Ti Point is a rock climbing area only accessible during low tide. Anita, Hamish, Steve, James, and I had been climbing for a couple of hours when James and Steve decided to take a path above the cliffs and see if they could find a new climb and then abseil back down. About thirty minutes after they left, I yelled up to see if everything was okay, but with the sea roaring next to me, there was no way I would hear anything. I wanted to make sure everything was okay, so I ventured up the path they took with an extra rope just in case the two were stuck. When I got to the top, I saw Steve “belaying” James, who was traversing across the top of the cliffs with a 60-meter drop below. Steve was not anchored into anything, nor was the rope. Therefore, if James fell, James would take a massive swing, with Steve being the last anchor point of the pendulum. In addition, if James fell, the only thing stopping both of them from death would be Steve’s ability to hold James’s huge fall, with his feet only shoulder-width apart. It took only two seconds to realize the gravity of the situation. Instead of panicking, something switched on inside me, and I stayed calm and collected. I told Steve that I needed to put him on anchor, to ensure someone’s life, and quickly tied him into a single-, and then three-point anchor with my extra rope. As I finished, as if in slow motion, I saw the ends of the rope in Steve’s belay device almost slip out. I ran over, grabbed the rope, and quickly tied a knot so the rope could not go through his belay device. I then yelled at James to anchor into anything he could. James snapped out of a daze, seeming to realize the danger he was in, and tied onto a Pohutukawa tree. From there, James safely abseiled dow,n and everything ended up fine.

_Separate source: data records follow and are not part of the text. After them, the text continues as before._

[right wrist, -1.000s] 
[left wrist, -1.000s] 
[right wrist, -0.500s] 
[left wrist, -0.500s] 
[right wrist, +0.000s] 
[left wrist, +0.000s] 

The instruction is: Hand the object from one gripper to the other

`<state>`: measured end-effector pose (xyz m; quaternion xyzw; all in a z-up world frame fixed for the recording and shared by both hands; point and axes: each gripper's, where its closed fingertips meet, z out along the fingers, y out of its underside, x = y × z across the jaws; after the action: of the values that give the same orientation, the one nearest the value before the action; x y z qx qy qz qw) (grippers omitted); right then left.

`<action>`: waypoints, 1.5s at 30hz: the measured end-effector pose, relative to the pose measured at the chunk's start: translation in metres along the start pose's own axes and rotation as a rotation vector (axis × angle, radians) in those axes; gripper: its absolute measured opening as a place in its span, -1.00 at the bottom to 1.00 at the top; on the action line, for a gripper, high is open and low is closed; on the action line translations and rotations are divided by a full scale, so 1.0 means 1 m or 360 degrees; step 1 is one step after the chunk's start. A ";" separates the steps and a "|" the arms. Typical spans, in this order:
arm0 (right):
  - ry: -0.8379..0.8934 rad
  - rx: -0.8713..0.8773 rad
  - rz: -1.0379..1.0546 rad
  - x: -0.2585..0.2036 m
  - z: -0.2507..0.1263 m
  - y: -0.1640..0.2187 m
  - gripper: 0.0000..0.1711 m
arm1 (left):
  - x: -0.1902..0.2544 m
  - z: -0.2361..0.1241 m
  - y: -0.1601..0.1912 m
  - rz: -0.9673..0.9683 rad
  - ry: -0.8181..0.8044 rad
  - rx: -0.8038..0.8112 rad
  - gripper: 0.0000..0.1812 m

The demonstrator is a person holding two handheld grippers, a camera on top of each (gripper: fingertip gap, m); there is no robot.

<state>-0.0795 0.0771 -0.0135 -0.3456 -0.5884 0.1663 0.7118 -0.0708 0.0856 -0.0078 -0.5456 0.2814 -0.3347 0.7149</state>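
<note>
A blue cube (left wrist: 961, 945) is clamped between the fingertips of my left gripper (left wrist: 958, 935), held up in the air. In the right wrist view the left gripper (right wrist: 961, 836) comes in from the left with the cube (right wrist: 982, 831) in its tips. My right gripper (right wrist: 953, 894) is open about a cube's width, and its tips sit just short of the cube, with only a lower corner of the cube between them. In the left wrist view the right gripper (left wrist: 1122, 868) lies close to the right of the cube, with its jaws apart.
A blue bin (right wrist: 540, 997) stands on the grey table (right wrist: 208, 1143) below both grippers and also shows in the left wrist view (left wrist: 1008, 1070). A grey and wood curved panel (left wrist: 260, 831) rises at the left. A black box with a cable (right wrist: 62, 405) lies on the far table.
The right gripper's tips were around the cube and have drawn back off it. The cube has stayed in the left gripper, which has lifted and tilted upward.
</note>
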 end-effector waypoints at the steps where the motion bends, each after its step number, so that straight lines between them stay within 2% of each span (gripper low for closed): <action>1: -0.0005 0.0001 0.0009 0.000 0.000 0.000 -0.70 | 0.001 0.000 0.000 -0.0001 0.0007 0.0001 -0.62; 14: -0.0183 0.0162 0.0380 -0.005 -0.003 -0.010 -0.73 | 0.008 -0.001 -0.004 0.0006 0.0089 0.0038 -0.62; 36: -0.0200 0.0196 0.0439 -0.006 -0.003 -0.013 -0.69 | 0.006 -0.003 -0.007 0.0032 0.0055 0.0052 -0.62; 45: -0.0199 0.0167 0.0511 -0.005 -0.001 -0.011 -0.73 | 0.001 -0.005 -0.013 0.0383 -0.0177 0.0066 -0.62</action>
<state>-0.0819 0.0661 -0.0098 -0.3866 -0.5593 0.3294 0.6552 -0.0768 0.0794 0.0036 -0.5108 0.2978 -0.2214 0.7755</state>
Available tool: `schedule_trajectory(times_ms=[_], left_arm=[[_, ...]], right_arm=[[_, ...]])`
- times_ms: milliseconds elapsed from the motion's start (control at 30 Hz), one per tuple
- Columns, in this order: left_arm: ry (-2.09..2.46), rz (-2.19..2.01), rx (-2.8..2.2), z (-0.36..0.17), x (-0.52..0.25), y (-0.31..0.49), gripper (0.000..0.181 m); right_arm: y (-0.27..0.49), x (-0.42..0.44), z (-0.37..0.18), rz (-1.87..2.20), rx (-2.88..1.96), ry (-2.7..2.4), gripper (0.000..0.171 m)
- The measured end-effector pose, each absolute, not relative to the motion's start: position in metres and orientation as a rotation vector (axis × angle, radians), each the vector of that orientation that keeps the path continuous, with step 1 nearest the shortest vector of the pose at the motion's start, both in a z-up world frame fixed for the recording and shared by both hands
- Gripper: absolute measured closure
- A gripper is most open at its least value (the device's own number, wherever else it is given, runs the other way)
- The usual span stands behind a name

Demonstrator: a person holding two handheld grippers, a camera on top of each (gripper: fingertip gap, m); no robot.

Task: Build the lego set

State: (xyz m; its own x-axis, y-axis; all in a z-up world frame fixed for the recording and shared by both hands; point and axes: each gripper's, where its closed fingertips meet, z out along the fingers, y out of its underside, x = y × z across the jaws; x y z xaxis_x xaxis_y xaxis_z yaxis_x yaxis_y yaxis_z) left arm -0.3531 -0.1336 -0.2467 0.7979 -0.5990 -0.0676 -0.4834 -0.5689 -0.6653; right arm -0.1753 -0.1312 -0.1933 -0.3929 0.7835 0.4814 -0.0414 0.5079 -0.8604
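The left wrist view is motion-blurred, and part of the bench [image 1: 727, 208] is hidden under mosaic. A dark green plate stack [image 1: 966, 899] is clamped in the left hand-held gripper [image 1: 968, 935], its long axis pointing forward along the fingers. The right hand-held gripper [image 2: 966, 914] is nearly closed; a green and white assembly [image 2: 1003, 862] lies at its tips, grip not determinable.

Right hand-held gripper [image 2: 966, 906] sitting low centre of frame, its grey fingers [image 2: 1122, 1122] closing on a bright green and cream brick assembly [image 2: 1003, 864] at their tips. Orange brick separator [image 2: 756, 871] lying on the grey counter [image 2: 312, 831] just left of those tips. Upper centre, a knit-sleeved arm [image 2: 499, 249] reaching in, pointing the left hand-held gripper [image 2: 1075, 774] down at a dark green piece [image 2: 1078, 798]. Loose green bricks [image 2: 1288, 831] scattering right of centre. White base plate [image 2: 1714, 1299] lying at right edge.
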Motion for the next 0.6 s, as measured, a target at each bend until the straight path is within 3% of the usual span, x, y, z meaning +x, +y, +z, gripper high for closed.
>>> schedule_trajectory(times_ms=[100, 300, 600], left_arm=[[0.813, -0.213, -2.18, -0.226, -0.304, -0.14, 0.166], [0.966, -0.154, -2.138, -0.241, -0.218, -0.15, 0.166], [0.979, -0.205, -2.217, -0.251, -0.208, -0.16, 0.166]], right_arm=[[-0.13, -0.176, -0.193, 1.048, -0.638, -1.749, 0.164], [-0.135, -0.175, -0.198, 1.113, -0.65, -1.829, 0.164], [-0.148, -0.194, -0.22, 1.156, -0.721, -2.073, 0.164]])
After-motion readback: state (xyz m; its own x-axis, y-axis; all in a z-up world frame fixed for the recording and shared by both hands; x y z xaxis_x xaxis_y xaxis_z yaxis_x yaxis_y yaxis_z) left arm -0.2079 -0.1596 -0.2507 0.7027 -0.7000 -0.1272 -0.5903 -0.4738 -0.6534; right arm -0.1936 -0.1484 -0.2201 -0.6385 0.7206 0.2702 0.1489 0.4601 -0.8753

The constant exposure to bold climbing and bold people probably led to this crucial moment of innately feeling calm in a stressful situation. Yet something switched in me during my stay in New Zealand that allows me to be present in these stressful situations. I was awoken by my experiences. Ti Point helped teach me some more technical knowledge, but most importantly, that I could do the things I thought were impossible.